## [Prompt]
Look for the word "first" in the records, and copy each line where it appears.

=== Section Start ===

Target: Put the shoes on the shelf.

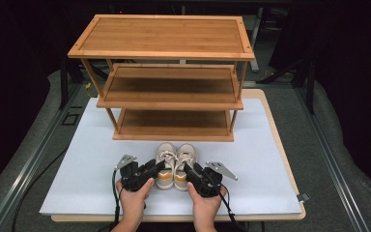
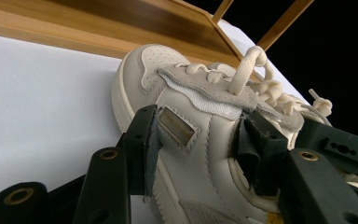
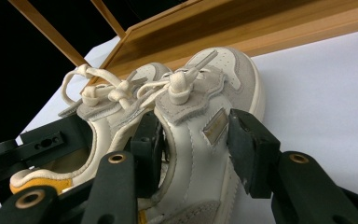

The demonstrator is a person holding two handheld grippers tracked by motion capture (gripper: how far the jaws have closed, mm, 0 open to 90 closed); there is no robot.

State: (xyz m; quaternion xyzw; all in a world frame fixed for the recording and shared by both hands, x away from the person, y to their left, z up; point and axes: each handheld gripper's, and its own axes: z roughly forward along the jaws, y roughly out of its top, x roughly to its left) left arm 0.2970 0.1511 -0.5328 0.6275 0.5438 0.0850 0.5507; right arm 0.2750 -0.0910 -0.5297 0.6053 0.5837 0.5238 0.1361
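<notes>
I clamp each gripper, left point(image 1: 158, 166) and right point(image 1: 187, 168), across its shoe's point(image 2: 200, 140) sides, ready to lift the pair toward the rack point(image 1: 174, 104).

Desk point(image 1: 270, 193) topped with a white sheet, wooden edge showing along the right and near sides. Standing on it toward the far side, a three-tier bamboo shoe rack point(image 1: 166, 77), all tiers bare. Just in front of the rack's lowest tier, a pair of cream shoes point(image 1: 175, 164) side by side, toes toward the rack, soles flat on the white surface, orange at the heels.
</notes>
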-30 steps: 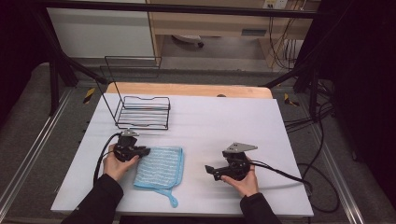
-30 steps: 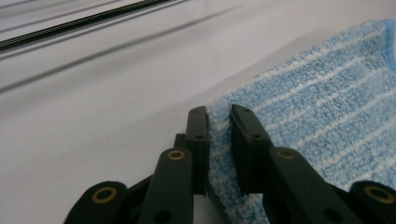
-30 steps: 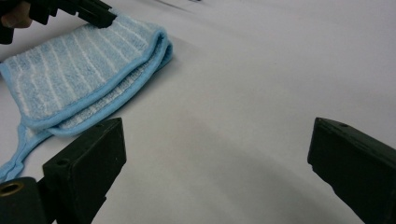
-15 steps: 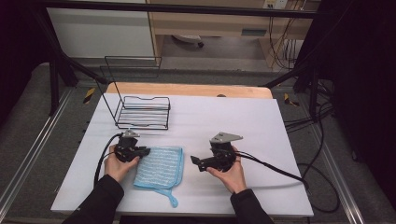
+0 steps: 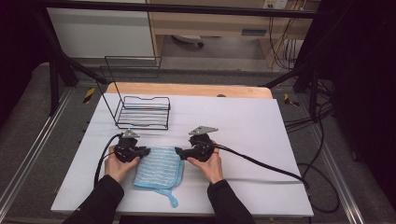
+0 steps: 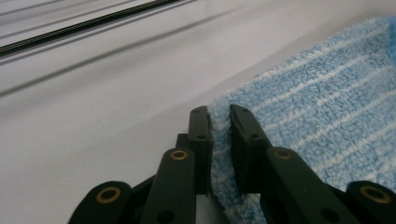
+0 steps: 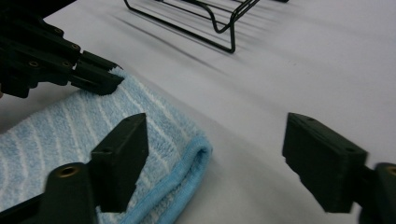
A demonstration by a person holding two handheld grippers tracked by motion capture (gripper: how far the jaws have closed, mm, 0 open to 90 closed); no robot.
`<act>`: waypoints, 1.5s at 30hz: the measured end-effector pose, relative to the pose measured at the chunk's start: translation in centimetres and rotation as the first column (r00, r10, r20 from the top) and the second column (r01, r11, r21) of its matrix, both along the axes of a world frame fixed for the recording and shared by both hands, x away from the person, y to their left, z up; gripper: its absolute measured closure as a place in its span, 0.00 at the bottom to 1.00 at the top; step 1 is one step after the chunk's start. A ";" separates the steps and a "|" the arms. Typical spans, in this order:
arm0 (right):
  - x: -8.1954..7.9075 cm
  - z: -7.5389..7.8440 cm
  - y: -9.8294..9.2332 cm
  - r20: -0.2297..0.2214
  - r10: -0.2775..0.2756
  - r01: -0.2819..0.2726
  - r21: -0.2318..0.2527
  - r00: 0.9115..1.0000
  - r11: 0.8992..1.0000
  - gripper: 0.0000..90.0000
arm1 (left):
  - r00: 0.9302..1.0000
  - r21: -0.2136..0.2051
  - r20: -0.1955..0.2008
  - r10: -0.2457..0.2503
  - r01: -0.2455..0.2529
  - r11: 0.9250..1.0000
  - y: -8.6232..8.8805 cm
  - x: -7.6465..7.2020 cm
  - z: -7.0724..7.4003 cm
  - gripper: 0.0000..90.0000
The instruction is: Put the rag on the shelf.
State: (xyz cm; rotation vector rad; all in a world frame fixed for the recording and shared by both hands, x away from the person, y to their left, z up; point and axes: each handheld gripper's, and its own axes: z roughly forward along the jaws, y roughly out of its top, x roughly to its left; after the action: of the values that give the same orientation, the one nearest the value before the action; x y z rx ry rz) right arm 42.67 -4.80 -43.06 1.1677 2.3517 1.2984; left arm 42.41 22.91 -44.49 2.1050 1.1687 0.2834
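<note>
A folded blue towel with pale stripes lies on the white table near its front edge, a loop trailing from its near corner. My left gripper is shut on the towel's far left corner; in the left gripper view the jaws pinch the towel edge. My right gripper is at the towel's far right corner. Its jaws have just been closing and stand apart, with the rolled towel corner between them and untouched. The left gripper shows across the towel.
A black wire rack stands behind the towel at the back left, also in the right gripper view as the rack. The right gripper's cable trails off to the right. Bare white table lies to the right.
My right gripper has moved left across the table, from well right of the towel to its far right corner. The left gripper and the towel have stayed put.
</note>
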 end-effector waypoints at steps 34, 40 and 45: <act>0.9 -2.4 1.9 -0.195 0.037 -0.024 0.069 0.980 0.997 0.88 | 1.000 -0.046 0.000 -0.015 0.015 0.999 0.6 0.1 -0.1 0.89; 0.6 -1.8 1.8 -0.180 0.033 -0.019 0.076 0.983 0.997 0.89 | 1.000 -0.072 0.018 -0.005 0.006 0.997 0.9 -0.2 0.4 0.90; 0.2 -1.0 1.6 -0.153 0.043 -0.028 0.102 0.987 0.994 0.89 | 0.998 -0.092 0.056 -0.008 0.013 0.996 1.3 -0.8 1.2 0.90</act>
State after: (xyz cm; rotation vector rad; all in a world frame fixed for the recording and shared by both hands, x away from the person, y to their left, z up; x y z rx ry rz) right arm 42.86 -3.20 -44.02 1.3061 2.4508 1.3990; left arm 41.59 24.22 -43.24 2.0103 1.1168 0.2762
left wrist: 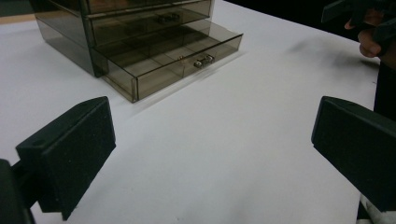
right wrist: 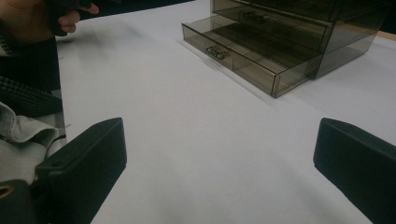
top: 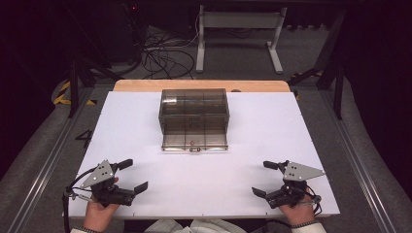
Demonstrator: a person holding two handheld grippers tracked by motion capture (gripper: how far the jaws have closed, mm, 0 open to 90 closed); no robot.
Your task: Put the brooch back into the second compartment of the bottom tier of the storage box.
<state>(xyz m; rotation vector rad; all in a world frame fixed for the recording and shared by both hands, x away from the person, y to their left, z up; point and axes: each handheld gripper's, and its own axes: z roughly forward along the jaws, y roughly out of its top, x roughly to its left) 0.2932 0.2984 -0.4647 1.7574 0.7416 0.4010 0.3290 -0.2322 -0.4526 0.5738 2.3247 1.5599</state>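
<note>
High view: we log a smoky clear drawer cabinet [top: 194, 118] at the white worktop's [top: 145, 126] far middle, its bottom drawer [top: 194, 143] pulled out; left claw [top: 129, 175] and right claw [top: 261, 178] sit near the front edge, well apart from it, jaws spread and empty. Left gripper view: we note the jaws wide apart over bare worktop, cabinet beyond. Right gripper view: likewise spread, the drawer handle [right wrist: 215, 52] facing us

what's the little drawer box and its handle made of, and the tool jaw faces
Drawer box: likely smoke-tinted clear plastic, glossy; you can see its dividers through the walls. Handle on the pulled-out bottom drawer: looks like shiny metal, too small to be sure. Left tool jaw faces: matte black with a fine grainy texture, probably foam or rubber padding.
</note>
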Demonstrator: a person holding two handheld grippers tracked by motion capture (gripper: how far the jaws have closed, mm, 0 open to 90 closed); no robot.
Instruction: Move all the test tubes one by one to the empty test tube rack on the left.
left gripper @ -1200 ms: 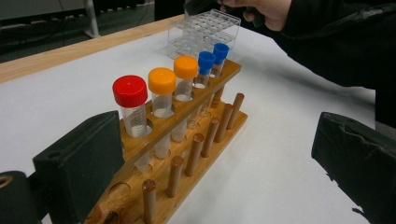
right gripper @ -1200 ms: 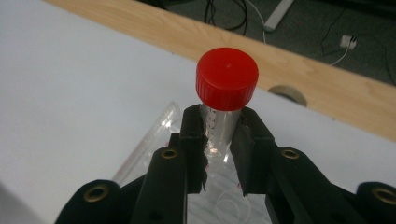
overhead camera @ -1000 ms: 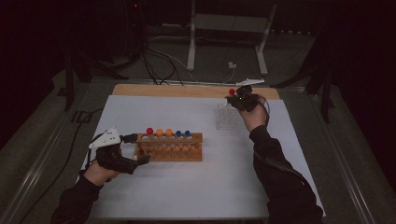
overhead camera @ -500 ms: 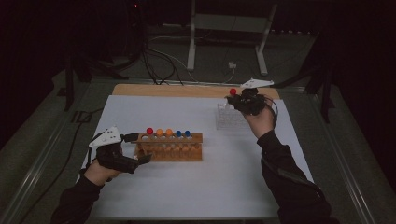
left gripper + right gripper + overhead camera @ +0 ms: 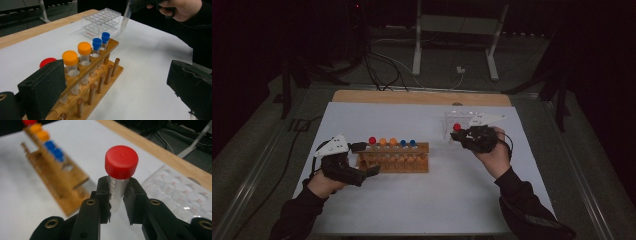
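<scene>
The tube [image 5: 119, 191] in the black right gripper [image 5: 117, 195] has a red cap. The brown wooden rack [image 5: 100, 75] carries red, orange and blue caps on a white counter [image 5: 462, 200]. The plastic rack [image 5: 101, 22] is clear.

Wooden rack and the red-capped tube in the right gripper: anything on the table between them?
Nothing: in the high view, only bare white sheet separates the wooden rack from the red-capped tube held in the right gripper.
</scene>
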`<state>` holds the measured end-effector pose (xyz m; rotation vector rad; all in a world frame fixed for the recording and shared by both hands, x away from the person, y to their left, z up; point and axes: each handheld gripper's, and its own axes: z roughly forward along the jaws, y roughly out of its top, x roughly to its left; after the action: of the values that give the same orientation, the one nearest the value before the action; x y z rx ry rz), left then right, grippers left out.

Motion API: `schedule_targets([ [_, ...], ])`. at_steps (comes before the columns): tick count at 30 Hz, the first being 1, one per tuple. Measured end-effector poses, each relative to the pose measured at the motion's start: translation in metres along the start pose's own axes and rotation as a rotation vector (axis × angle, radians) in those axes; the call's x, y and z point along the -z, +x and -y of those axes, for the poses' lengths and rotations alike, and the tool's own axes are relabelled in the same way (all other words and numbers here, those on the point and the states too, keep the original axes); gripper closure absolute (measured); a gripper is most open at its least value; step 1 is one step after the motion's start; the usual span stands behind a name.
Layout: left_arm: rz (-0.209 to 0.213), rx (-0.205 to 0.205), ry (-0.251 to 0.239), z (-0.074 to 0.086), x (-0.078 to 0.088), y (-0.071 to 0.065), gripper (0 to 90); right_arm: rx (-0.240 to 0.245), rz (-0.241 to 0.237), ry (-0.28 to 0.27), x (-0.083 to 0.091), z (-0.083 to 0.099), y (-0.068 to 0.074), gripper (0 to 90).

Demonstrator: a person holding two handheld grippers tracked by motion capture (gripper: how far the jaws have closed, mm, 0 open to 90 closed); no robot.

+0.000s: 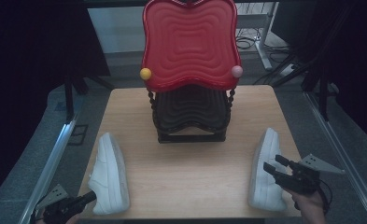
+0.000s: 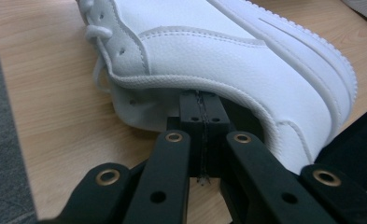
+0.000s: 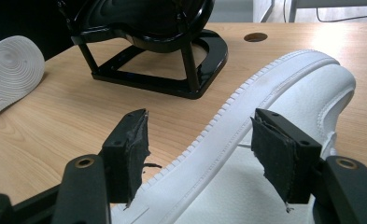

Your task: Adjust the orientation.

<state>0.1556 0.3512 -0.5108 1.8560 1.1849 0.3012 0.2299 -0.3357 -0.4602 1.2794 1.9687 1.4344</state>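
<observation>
Lying sideways on wood-grain table [image 1: 186, 163]: two pebbled white leather sneakers [image 1: 109, 173] [image 1: 266, 170]; left tongs [image 2: 204, 112] closed, right tongs [image 3: 204, 149] wide.

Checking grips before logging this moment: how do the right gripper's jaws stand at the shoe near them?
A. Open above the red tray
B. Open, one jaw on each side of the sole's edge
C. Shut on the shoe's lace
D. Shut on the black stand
B: in the right gripper view the right gripper has its jaws wide apart, with the right shoe and its ribbed sole edge running between them.

Pebbled white leather shoe [image 2: 228, 60], wood-grain table [image 2: 45, 93]
</observation>
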Motion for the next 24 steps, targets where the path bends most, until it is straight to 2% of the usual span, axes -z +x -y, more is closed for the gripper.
schedule_targets([
  [3,0.007,-0.003,0.002,-0.003,-0.003,-0.001,89.9,-0.012,0.009,0.004,0.0,0.001,-0.002,36.4],
  [6,0.004,-0.004,0.004,-0.006,-0.005,-0.002,90.0,-0.012,0.008,0.006,0.0,0.001,-0.002,36.4],
  [16,0.031,-0.024,-0.005,-0.02,-0.012,-0.009,90.0,-0.01,0.009,0.008,0.0,0.002,-0.002,36.4],
  [24,0.067,-0.049,0.01,-0.04,-0.028,-0.021,90.0,-0.009,0.014,0.006,0.001,0.002,-0.003,36.4],
])
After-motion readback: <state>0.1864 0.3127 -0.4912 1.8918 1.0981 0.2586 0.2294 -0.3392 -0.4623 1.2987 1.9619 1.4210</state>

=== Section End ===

## [Answer to this task]
`<act>`: waypoints, 1.5s at 30hz: the measured end-effector pose, relative to the pose measured at the chunk's start: translation in centimetres and rotation as the first column (r00, r10, r20 from the top) and the second column (r01, r11, r21) of its matrix, both along the axes of a world frame fixed for the recording and shared by both hands, x away from the person, y to their left, z up; gripper: its absolute measured closure as a place in its span, 0.00 at the bottom to 1.00 at the top; step 1 is one step after the chunk's start. A ";" separates the steps and a "|" the arms. Typical spans, in this order:
Motion API: `schedule_targets([ [_, ...], ])`. at_steps (comes before the columns): tick count at 30 Hz, the first being 1, one per tuple. Measured end-effector poses, each relative to the pose measured at the motion's start: translation in metres along the start pose's own axes and rotation as a rotation vector (axis × angle, radians) in those axes; the call's x, y and z point along the -z, +x and -y of those axes, for the poses' lengths and rotations alike, and the tool's own axes are relabelled in the same way (all other words and numbers here, those on the point and the states too, keep the original axes); gripper closure absolute (measured); a gripper is most open at its least value; step 1 is one step after the motion's start; the usual span stands behind a name.

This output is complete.